Negative Retained Earnings on the rise in the technology sector

Negative Retained Earnings on the rise in the technology sector

What does the term Negative retained earnings imply? According to askalot:

Negative retained earnings. When a company records a loss, this too is recorded in retained earnings. If the amount of the loss exceeds the amount of profit previously recorded in the retained earnings account as beginning retained earnings, then a company is said to have negative retained earnings

Tech sector trillion negative earnings

A subscriber sent this chart to us and asked us for our opinion on this negative retained earnings trend. Well, one glaring error we can spot is that this chart has not been adjusted for inflation. Taking the bastardised figures from the Fed, 1000 dollars in 2000 is now worth roughly 1600. The red line should either be brown or purple as it does not represent danger but support.

Former resistance turns into support. 700 billion in 2000 would be the equivalent of 1.12 trillion. In reality, 1K in 2000 is probably worth at least 2K in today’s dollars, if not more. So 1.4 trillion would be a more accurate representation. Then add in the stupidity factor, as there are 10X more morons trading today than in 2000. A more apt figure would fall in the 1.9 to 2.4 trillion ranges. So, we do not view the above as a dangerous development but simply a sign that we should expect more volatility as we head higher.

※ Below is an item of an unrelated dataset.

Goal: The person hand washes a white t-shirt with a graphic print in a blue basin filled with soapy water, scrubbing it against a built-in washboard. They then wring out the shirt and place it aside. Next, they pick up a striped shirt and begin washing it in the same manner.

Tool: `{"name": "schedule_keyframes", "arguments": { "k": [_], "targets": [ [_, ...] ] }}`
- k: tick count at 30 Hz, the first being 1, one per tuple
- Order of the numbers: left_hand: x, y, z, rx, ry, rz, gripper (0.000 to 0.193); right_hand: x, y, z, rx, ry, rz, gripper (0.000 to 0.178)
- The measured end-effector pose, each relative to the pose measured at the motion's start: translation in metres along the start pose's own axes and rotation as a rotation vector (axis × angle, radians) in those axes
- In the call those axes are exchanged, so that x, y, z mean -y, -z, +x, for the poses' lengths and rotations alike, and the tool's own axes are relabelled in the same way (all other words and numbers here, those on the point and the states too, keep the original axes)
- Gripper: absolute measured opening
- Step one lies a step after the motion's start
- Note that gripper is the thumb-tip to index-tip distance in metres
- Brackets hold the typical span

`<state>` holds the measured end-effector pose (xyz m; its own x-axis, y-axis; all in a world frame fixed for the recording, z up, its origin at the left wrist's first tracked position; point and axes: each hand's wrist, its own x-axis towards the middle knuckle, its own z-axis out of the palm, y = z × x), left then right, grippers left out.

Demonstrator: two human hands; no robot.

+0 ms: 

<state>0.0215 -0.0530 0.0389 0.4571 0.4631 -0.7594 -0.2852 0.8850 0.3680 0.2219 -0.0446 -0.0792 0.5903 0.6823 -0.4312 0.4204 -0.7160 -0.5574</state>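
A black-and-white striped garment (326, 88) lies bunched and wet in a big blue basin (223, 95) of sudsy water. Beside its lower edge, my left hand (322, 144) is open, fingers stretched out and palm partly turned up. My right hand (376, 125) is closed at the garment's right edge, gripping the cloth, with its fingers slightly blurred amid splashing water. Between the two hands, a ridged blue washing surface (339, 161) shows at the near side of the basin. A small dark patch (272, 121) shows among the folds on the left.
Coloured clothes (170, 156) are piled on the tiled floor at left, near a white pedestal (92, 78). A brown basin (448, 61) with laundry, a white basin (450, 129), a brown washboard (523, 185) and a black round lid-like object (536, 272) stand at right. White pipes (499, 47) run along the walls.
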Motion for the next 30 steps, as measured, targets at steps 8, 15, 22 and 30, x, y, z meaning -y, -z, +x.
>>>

A similar assessment could be made on the chart below. Much noise is made about margin debt without focussing on interest rates and the Fed’s monetary policies. If you factor these developments into the equation, it’s a waste of time to focus too heavily on margin debt.

finra margin debt and S&P 500

What do you notice when you look at the above chart? Margin debt has been trending upwards. Secondly, we have a new branch (trend line) of the main uptrend line, indicating that margin debt and total U.S. debt will soar to unimaginable levels. What you see today will one day be viewed as sane. The experts today consider margin debt levels of 2000 and 2007 as rational compared to current levels.

If we use the same inflation adjustment factor used above (1K is worth 2K today), then at the minimum, margin debt levels would need to surge past 1 trillion. When stupidity is factored into the equation, margin, debt would need to surge to the 1.45 to 1.74 Trillion ranges before alarm bells are raised.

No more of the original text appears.